WHAT NEEDS TO BE DONE.
Task for the records below: please retype exactly and only the lines from the first through the one with "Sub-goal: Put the", with every picture omitted.

[Data records]
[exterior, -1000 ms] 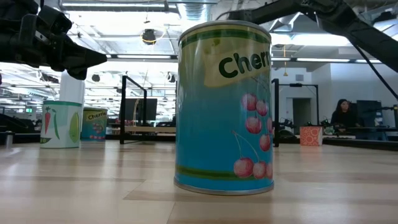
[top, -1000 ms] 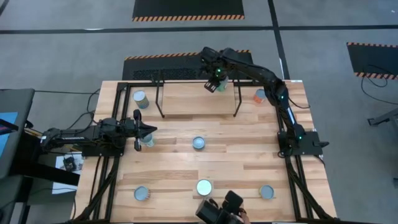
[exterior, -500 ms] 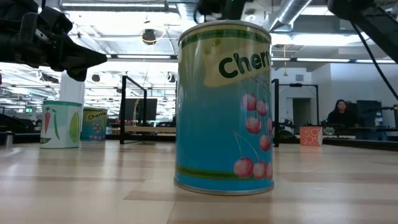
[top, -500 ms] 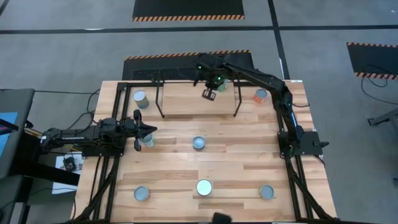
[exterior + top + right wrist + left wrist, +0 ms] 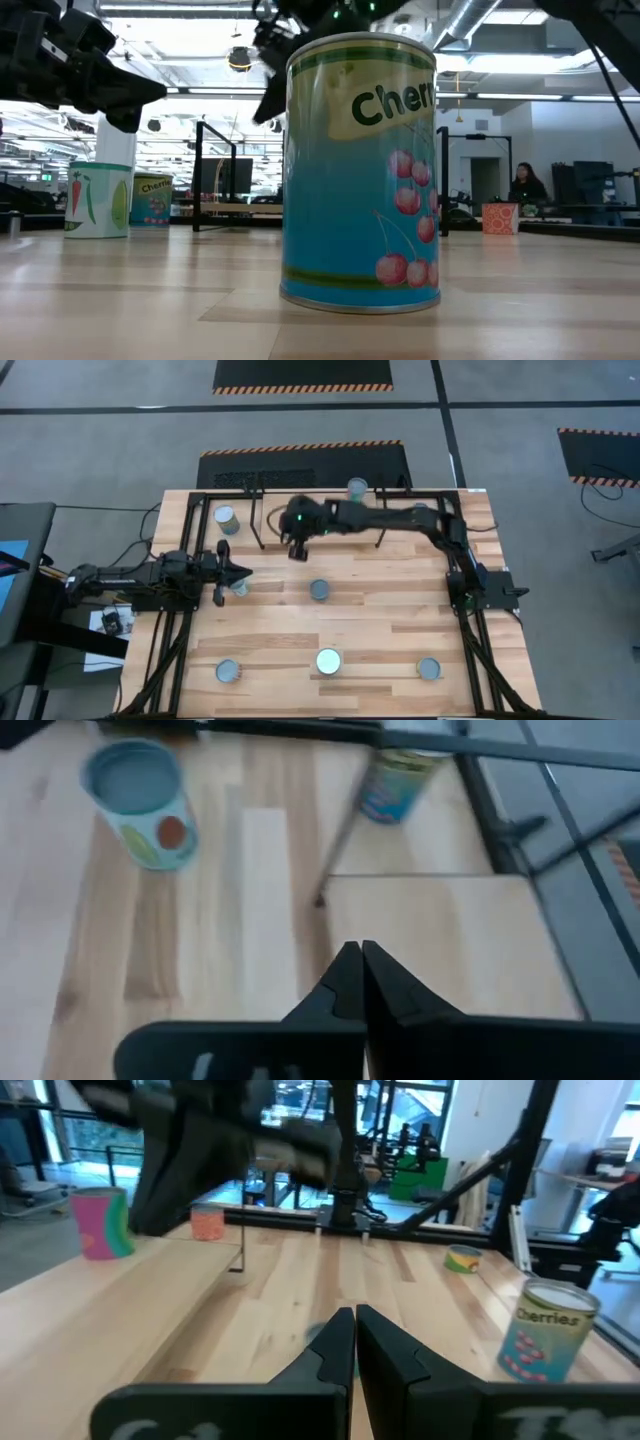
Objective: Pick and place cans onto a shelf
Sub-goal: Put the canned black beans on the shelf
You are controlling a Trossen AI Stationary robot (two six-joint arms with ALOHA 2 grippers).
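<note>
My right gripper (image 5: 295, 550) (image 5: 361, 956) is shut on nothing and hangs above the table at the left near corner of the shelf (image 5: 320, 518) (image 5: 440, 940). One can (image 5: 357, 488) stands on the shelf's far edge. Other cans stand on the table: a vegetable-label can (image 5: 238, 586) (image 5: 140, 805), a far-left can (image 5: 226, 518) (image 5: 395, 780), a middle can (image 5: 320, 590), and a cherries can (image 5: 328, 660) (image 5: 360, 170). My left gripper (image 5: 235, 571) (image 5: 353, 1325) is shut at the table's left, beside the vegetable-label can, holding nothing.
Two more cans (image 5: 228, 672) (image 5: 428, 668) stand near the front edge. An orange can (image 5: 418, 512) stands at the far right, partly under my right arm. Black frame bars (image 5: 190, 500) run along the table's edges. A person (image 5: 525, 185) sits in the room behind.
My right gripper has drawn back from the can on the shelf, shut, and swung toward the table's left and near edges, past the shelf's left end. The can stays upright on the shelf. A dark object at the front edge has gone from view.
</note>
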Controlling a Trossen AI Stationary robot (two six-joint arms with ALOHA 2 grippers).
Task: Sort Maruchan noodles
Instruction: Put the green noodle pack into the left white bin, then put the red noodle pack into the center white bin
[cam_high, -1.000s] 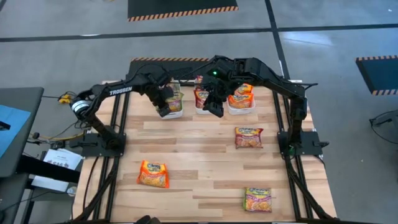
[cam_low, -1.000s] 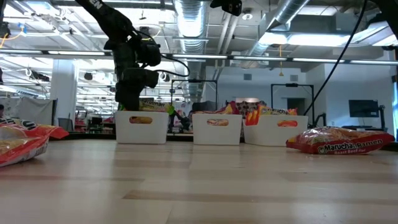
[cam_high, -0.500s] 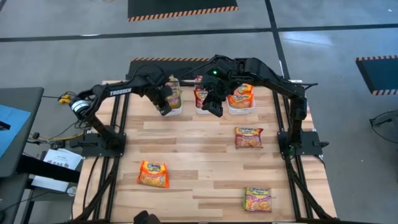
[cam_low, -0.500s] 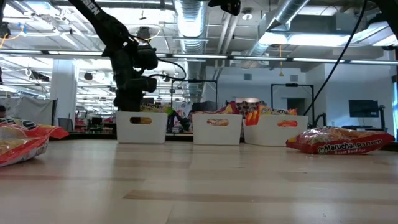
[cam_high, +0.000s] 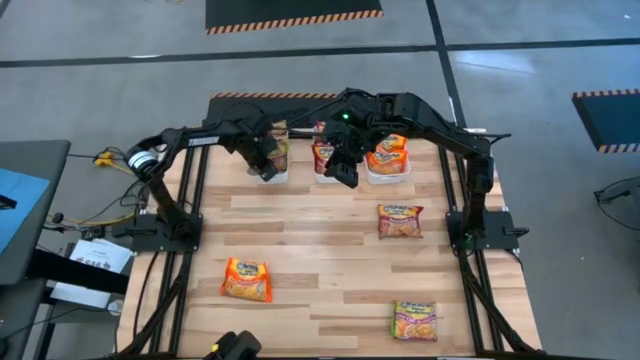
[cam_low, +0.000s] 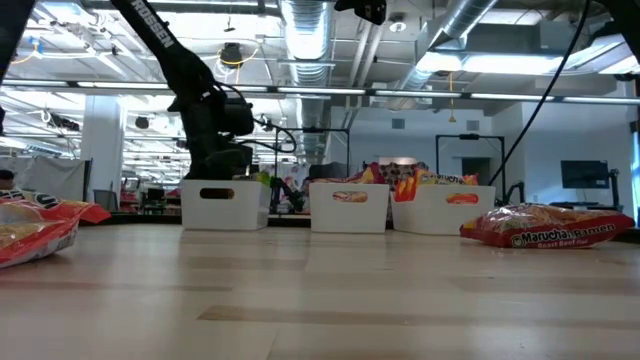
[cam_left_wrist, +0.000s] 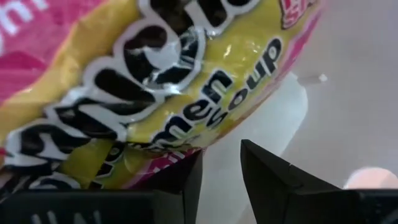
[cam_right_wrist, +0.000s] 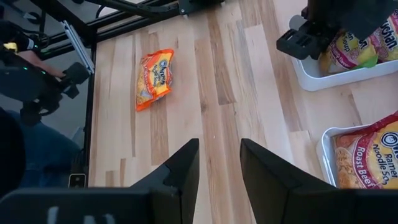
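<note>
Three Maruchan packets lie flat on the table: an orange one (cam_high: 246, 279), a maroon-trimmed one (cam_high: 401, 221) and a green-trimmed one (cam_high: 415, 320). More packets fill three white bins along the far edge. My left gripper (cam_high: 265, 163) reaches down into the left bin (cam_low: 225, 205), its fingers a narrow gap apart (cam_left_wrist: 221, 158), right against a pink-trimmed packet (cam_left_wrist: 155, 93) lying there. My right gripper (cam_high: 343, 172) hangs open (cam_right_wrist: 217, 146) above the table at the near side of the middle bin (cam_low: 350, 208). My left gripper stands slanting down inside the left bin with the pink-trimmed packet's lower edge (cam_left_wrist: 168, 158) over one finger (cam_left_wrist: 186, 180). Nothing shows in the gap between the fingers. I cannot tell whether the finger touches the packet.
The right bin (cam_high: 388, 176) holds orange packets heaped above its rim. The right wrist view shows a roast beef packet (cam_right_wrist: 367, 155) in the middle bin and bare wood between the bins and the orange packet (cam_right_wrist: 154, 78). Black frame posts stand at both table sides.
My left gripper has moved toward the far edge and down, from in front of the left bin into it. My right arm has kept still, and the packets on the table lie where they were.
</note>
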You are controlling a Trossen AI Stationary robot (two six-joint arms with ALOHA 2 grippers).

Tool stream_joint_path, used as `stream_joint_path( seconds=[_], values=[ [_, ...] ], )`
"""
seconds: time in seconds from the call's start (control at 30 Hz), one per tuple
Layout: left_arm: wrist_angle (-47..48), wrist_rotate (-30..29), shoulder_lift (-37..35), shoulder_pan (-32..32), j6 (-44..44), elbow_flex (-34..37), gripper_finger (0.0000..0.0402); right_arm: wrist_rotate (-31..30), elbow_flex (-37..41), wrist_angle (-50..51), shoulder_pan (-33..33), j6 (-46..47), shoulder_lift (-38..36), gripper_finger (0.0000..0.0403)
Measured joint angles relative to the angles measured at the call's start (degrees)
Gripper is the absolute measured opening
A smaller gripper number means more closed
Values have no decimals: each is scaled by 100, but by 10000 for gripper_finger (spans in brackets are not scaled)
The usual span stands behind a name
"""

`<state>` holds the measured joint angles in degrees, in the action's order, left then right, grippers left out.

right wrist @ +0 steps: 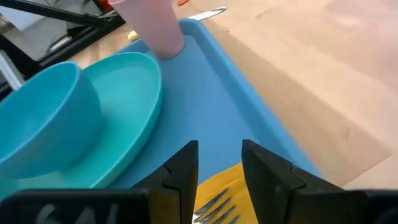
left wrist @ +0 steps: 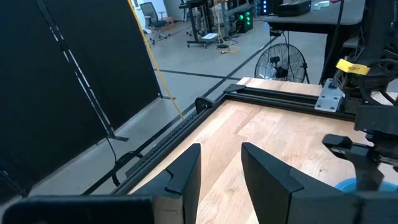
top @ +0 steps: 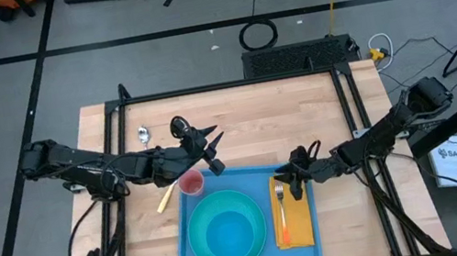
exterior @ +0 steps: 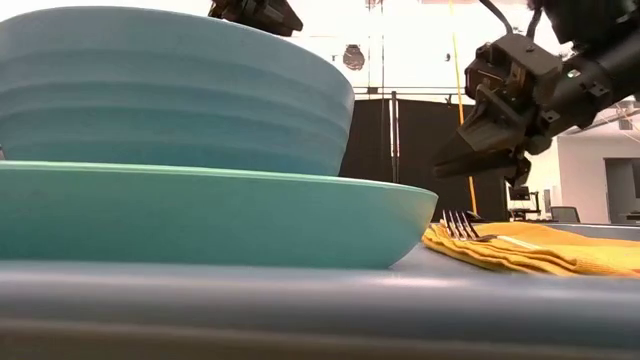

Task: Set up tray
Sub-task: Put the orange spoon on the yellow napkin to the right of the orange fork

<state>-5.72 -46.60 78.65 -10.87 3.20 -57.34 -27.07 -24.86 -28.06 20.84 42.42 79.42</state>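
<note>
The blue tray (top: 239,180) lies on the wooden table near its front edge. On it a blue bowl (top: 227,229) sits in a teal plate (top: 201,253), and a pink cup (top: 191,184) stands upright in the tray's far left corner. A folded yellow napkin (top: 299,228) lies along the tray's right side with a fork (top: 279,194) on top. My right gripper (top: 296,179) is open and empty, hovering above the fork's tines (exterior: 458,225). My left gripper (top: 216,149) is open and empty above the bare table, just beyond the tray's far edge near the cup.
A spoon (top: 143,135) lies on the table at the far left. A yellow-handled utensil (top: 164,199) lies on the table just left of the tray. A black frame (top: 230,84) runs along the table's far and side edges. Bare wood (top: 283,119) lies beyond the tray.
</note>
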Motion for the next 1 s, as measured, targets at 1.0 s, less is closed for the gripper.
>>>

COMPLETED EXERCISE.
[exterior, -1000 ms] 
[top, -1000 ms] 
[exterior, -500 ms] 
[top, -500 ms] 
[exterior + top + right wrist + left wrist, +0 ms] 
Objective: Pick and place cans onto a shelf
Sub-goal: Put the canned black beans on the shelf

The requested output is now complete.